Mon argument est que les déclarations de Magnette créent un vide démocratique.
Comme l'ancien directeur de l'Institut d'études européennes de l'ULB, le ministre du fédéral sait mieux que quiconque que la Commission européenne (CE) - dans le domaine fiscal - contrôle ce que les états membres lui ont demandé de contrôler. Les strictes normes du politique budgétaire sont écrit dans le dite six-pack. Ce six-pack est approuvé par le Conseil (à savoir les Etats membres de l'UE) et le parlement européen, après presque deux ans de négociations. Dans cette législation européenne on a cherché de coordonner et de contrôler la politique fiscal des États membres de l'UE.
Je vous rappelle aussi que Elio Di Rupo, membre du parti de Magnette, et le premier ministre du gouvernement fédéral a accepté juste avant le Nouvel An d'établir un nouveau «Traité fiscale» qui va demander à la Commission européenne de contrôler encore plus strictement la discipline budgétaire.
Il est clair que la critique sur la Commission de ministre Magnette était inappropriée. Magnette a démontré ainsi que le PS refuse d'assumer la responsabilité politique pour la politique économique de ce gouvernement. Il essaye de pousser la responsabilité à un organisme externe, la Commission européenne. C'est carrément dangereux. Le gouvernement fédéral demande un niveau supranational (la CE), de contrôler la politique budgétaire, et peu après un ministre important et le numéro deux du parti du premier ministre critique cette instance supranationale. Cela crée un vide démocratique, car la Commission européenne n'est pas la responsable politique de sa politique fiscale! Ce sont les gouvernements nationaux, parce que ils ont voté le six pack et ils vont faire le nouveau traité!
Et le parlement européen, vous pensez? Le Parlement européen est une institution puissante, mais finalement ce n'est pas le lieu où «le peuple» se sent représentés.
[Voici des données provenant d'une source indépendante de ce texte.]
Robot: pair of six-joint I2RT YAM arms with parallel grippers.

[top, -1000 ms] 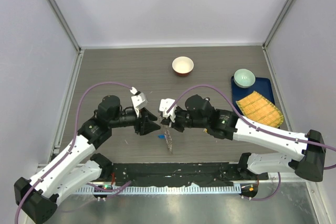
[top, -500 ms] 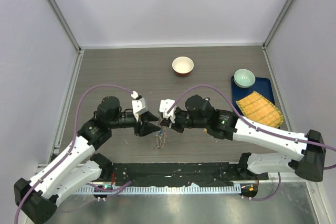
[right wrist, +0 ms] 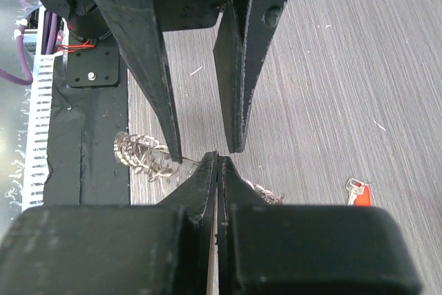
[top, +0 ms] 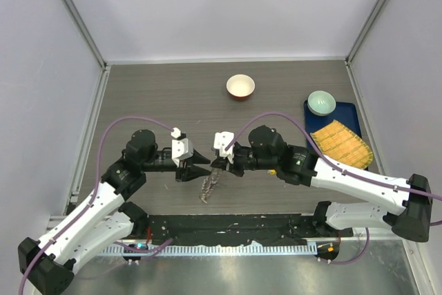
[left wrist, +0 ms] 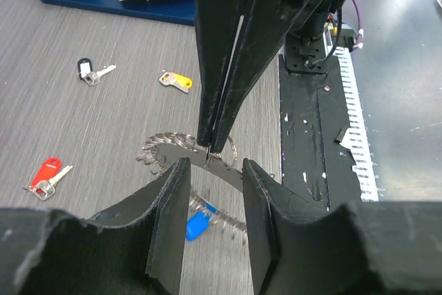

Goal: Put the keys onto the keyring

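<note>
Right gripper [left wrist: 210, 144]: jaws pressed together, pinching the keyring [left wrist: 169, 153] at its rim, close to the near edge of the table [left wrist: 103, 122]. Left gripper [left wrist: 215, 168]: spread, one finger either side of the ring band. Blue key [left wrist: 197, 224] sits by the ring; red key [left wrist: 47, 174], yellow key [left wrist: 176, 81] and black key [left wrist: 90, 72] lie loose beyond.

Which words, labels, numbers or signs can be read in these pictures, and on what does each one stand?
None can be read.
The red key, black key, yellow key, blue key and blue tray show no print.
The white scraps on the black base plate are too blurred to tell.
</note>
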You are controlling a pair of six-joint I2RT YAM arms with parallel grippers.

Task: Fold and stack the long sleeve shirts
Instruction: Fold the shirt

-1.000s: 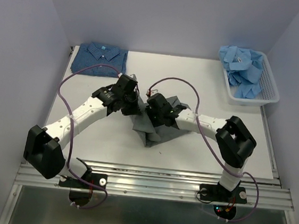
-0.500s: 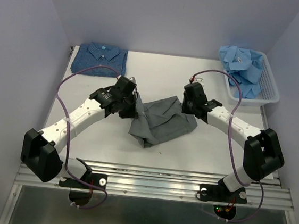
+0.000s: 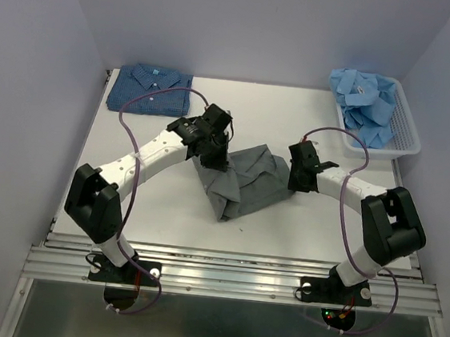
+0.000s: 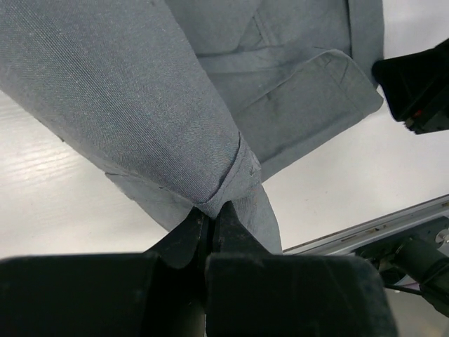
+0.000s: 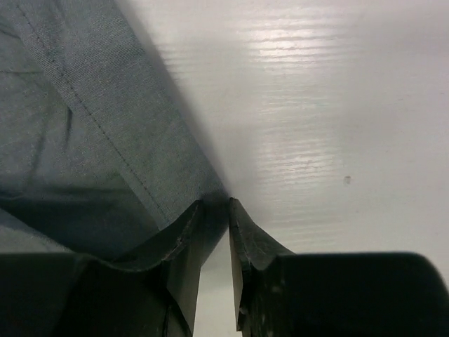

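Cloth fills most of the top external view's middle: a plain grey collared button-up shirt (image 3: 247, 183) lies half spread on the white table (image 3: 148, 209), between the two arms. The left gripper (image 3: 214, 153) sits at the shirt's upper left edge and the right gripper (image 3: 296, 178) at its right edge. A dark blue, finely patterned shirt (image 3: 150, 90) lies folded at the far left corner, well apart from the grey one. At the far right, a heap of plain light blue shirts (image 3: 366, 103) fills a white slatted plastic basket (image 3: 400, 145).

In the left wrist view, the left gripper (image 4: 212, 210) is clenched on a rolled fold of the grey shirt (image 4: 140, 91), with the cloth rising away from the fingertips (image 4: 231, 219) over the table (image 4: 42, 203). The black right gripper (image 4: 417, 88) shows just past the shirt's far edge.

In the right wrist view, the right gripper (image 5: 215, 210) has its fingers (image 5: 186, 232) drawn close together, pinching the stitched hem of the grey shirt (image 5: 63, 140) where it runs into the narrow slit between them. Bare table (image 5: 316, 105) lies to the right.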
Sa composition dépend en grande partie des choix des électeurs dans les démocraties nationales et de l'évaluation par l'électeur des gouvernements nationaux.
Dans cette structure des institutions de l'UE, Magnette doit défendre la politique de l'Europe auprès de ses électeurs. C'est son devoir démocratique. Lorsque Magnette attaque la Commission, comme la semaine dernière, il crée une dynamique peu démocratique parce que «personne», n'est alors le responsable politique pour la politique économique dans l'UE. Le PS supporte au niveau européen les mésures et les attaques au niveau fédéral.
Vous comprenez que ce mécanisme est peu démocratique. Ce n'est pas cohérente de fournir une certaine mission à un niveau supérieur et après critiquer ce niveau.